West had never scored music for a film. He didn’t even know how to read music.

“Destin didn’t tell me what to do,” West said. “We just talked it through, and he let me figure it out.”

West has scored every Cretton movie since then.

“He gets the best results because he hires people he trusts and then lets them go to work,” West said. “He tells you what’s working and what’s not. He’s always willing to have another conversation. You’re always heard.”

The vibe Cretton creates on the set seeps into every aspect of the film, West said. When a Cretton project ends, he said, it is like the last day of summer camp. People want to keep in touch and work with him again.

People like Jeannette Walls, who wrote “The Glass Castle.” The memoir, which was on the New York Times best-seller list for 271 weeks, had many suitors who wanted to make it into a film. She rebuffed them all, until she met Cretton. I called her and asked what made him unique.

Again, it was the vibe he creates that drew her in.

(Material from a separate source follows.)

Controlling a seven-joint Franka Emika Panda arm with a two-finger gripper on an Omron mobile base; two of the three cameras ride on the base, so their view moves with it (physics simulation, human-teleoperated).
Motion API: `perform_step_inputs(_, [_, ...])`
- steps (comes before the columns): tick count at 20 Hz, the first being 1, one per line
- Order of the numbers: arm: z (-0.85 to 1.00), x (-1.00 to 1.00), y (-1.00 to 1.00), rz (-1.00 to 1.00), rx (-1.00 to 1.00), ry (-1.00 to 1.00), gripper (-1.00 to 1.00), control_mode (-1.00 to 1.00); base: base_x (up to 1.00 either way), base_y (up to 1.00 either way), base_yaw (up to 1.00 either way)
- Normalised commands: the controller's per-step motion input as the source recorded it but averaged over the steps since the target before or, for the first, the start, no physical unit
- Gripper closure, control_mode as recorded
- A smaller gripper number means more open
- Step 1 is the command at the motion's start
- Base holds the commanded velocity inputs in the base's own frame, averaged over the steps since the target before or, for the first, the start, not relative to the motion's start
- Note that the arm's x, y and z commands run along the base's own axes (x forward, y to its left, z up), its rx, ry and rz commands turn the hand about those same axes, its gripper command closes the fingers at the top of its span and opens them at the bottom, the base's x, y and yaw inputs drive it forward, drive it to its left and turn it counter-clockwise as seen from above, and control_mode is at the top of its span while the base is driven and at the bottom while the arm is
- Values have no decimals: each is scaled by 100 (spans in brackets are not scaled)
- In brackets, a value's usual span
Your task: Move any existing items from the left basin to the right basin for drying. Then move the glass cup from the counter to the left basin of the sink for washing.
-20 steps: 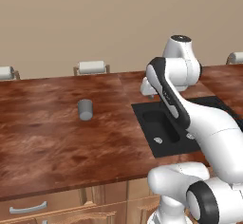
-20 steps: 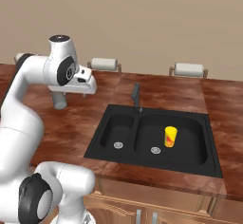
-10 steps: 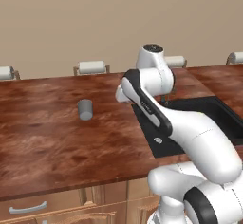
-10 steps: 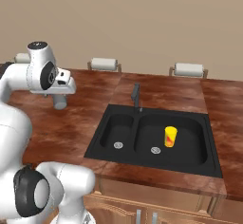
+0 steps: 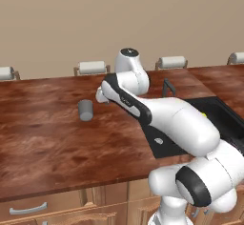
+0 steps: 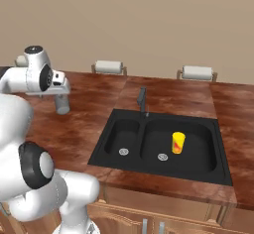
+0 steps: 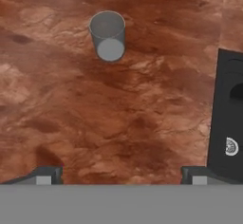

“I think he is changing the nature of Hollywood,” she said. “Fear is contagious on a movie set. But so is kindness. The actors had such a reverence for him. They would remind each other that not every movie set is like this.”

One experience in particular still stands out for her. Cretton often talks through a scene with the actors, and tells them it’s fine to depart from the script. In fact, he has said, he hopes they do depart from the script, reach inside themselves and say something even better. Woody Harrelson was playing the role of Walls’ father, and during one scene the actor reached so deeply into the character that he said something that wasn’t written anywhere.

“What Woody said was exactly what my father had said — and I had never told that to anyone,” Walls said. “It gave me chills. Seeing Destin work was life-changing for me. I learned so much from him about storytelling. I still think of him daily.”

About that vibe that Cretton creates? He doesn’t always start from a place of calm, he told me.

“I’m a fairly insecure person, and I get panic attacks before I start a project,” he said. “But when we start, there are very few things as fulfilling as telling a story. And the stories I love to tell are about people who are forgotten, or on the outside, or looked down on, and they make sense of the world despite that.”

He has a singular criterion for choosing which story to tell.

“I ask, ‘Will telling this story make me a better person?’” he said. “It’s a weirdly selfish way to choose a story, I suppose.”

Three weeks after “Shang-Chi” was completed, I got another call from Destin, relaxing on the farm. The pressure of the film drained out of him on his flight to England, he said. He’s been taking walks, playing with his kids, and even built a soccer goal for them in his father-in-law’s tool shed. He knows there will be a lot of promoting to do once he gets back to the U.S., which he doesn’t dread. But for right now?

“It’s a ‘Pride and Prejudice’ setting where I am,” he said.

Sounds about right.

Calm.

Nelson is the founder and director of the journalism program at Point Loma Nazarene University. His also the founder and host of the annual Writer’s Symposium By The Sea. His latest book is “Talk to Me: How To Ask Better Questions, Get Better Answers, and Interview Anyone Like a Pro,” published by HarperCollins.